Laundry starch is used most often on business and formal wear, which tends to look better when the fabric is very crisp. People often skip the process of starching clothes they wear every day, although historically people used it on all their clothing. The use of starch to make clothes look neater has been traced as far back as the 16th century, and back then people made it out of corn and water. Even though some people still choose to make their own laundry starch from scratch, it is now possible to purchase the starch at almost any store that sells laundry accessories.

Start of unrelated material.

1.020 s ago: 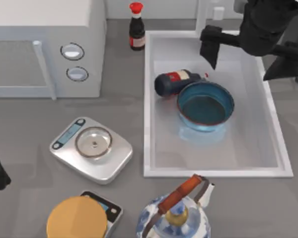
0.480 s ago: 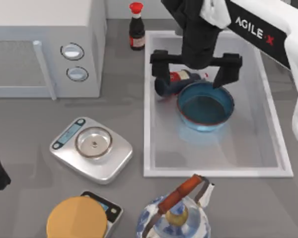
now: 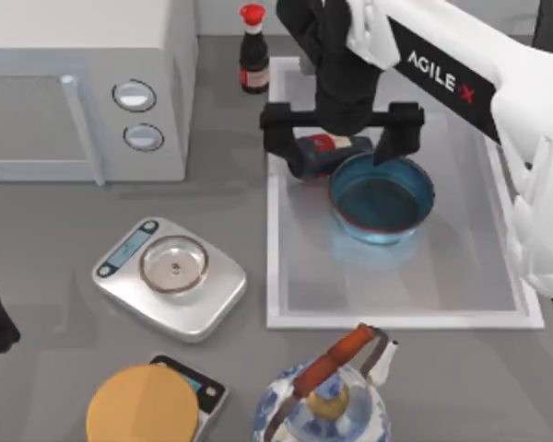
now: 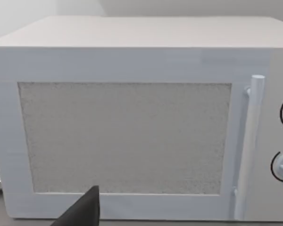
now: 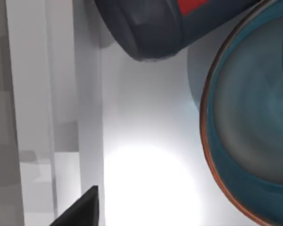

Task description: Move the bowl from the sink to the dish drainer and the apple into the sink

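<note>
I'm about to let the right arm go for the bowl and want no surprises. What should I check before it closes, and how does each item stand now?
1. Bowl sits in the sink, upright: ok.
2. Right gripper open wide enough: ok, its fingers are spread far apart.
3. Gripper lined up on the bowl's rim: not ok. One finger is over the far rim; the other is over the sink's left wall, so the jaws also span the dark bottle.
4. Bottle clear of the bowl: not ok, it lies right against it.
5. Bowl empty: ok.
6. Left gripper out of the way, facing the microwave: ok.
</note>
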`<move>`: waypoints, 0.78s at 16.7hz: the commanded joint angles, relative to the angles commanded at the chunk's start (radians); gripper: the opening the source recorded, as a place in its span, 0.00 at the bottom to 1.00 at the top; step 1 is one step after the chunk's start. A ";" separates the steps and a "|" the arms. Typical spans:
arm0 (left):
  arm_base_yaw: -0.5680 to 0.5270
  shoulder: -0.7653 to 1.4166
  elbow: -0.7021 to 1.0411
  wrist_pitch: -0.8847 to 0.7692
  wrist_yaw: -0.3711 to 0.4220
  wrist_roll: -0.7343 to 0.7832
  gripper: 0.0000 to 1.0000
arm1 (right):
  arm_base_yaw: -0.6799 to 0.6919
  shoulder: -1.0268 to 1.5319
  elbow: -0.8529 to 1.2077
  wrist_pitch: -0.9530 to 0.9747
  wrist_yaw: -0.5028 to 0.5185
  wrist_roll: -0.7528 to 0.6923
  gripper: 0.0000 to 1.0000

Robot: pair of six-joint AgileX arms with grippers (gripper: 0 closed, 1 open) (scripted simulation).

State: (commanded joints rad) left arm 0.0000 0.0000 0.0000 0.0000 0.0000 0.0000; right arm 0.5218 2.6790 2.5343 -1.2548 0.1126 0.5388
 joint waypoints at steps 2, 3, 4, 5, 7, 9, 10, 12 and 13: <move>0.000 0.000 0.000 0.000 0.000 0.000 1.00 | 0.000 0.000 0.000 0.000 0.000 0.000 1.00; 0.000 0.000 0.000 0.000 0.000 0.000 1.00 | 0.000 0.000 0.000 0.000 0.000 0.000 1.00; 0.000 0.000 0.000 0.000 0.000 0.000 1.00 | -0.006 -0.002 -0.003 0.000 -0.001 0.001 1.00; 0.000 0.000 0.000 0.000 0.000 0.000 1.00 | -0.005 0.001 -0.003 0.003 -0.001 0.000 1.00; 0.000 0.000 0.000 0.000 0.000 0.000 1.00 | -0.003 0.031 -0.003 0.034 -0.001 -0.002 1.00; 0.000 0.000 0.000 0.000 0.000 0.000 1.00 | -0.004 0.078 -0.007 0.085 -0.001 -0.004 1.00; 0.000 0.000 0.000 0.000 0.000 0.000 1.00 | -0.005 0.103 -0.010 0.113 0.000 -0.005 1.00; 0.000 0.000 0.000 0.000 0.000 0.000 1.00 | -0.009 0.149 -0.018 0.166 -0.001 -0.010 1.00; 0.000 0.000 0.000 0.000 0.000 0.000 1.00 | -0.012 0.166 -0.023 0.188 -0.001 -0.013 1.00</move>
State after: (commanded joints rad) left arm 0.0000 0.0000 0.0000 0.0000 0.0000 0.0000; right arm 0.5098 2.8449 2.5116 -1.0664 0.1117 0.5257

The process of using laundry starch is generally fairly simple. When starch is used in liquid form, it is normally added to a washing machine in much the same way that laundry detergent would be added. After the clothing has been washed, it is either dried in the dryer or hung out to air dry. Starched clothing is usually not allowed to dry completely before it is pressed. Using an iron on clothing that has been washed with starch typically activates the starch, which ultimately gives clothes the clean, crisp appearance that is desired after they have dried completely.
Some people purchase spray-on starch instead of using liquid starch. When spray-on starch is used, clothes are washed in the washing machine as they normally would be and dried until almost completely dry. While the clothes are still slightly damp, the starch is spayed on. The clothing is then ironed and allowed to finish drying, at which point it should feel stiff. The effectiveness of liquid starch versus spray-on starch is debatable, and the type of starch a person should use is ultimately a matter of personal preference.
Even though starch can make clothing look neater, it may be best to avoid using it every time clothing is washed. The stiff look starch can give to fabric can actually cause the fabric to break down faster because once clothing is very stiff, the fabric can actually fray and break when the clothing is bent. Many people choose to either starch only their dressier clothing or simply reserve the use of starch for special occasions when it is important that they look neater than usual.
In this age of wrinkle free fabrics, a desire for "soft" cloths and a society that's increasingly casual, how often is starch even used these days? Starch seems to be one of those things popular for clothes worn at formal events, but even the dress codes for those have softened over the past few decades.